**Your task**
This task calls for every line of the material to be output verbatim.

**Data**

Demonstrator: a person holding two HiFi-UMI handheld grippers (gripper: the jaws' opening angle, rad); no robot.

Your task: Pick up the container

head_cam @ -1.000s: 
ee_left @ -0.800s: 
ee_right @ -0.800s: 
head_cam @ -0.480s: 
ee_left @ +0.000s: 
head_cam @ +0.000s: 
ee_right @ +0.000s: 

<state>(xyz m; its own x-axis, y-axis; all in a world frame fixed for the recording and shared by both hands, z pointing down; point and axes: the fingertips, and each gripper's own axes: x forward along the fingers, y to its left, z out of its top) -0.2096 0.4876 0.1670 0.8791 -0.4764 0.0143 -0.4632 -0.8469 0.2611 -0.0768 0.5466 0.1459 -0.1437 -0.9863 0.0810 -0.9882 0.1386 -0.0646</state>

**Response to this exercise**
Demonstrator: a person holding two HiFi-UMI handheld grippers (gripper: the jaws' opening angle, rad); no robot.

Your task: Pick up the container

head_cam @ -1.000s: 
ee_left @ -0.800s: 
ee_right @ -0.800s: 
head_cam @ -0.480s: 
ee_left @ +0.000s: 
head_cam @ +0.000s: 
ee_right @ +0.000s: 

<state>(xyz m; its own x-axis, y-axis; all in a world frame fixed for the recording and shared by both hands, z pointing down; point and axes: the fingertips, and each gripper's own axes: x forward along the fingers, y to its left, z out of its top) -0.2096 0.4876 0.1670 0.8791 -0.4764 0.0143 -0.4632 -0.8469 0.2611 -0.0768 0.5466 0.1459 -0.1437 -0.9863 0.0810 -0.9882 0.1386 -0.0646</state>

What was requested is fully covered by this answer.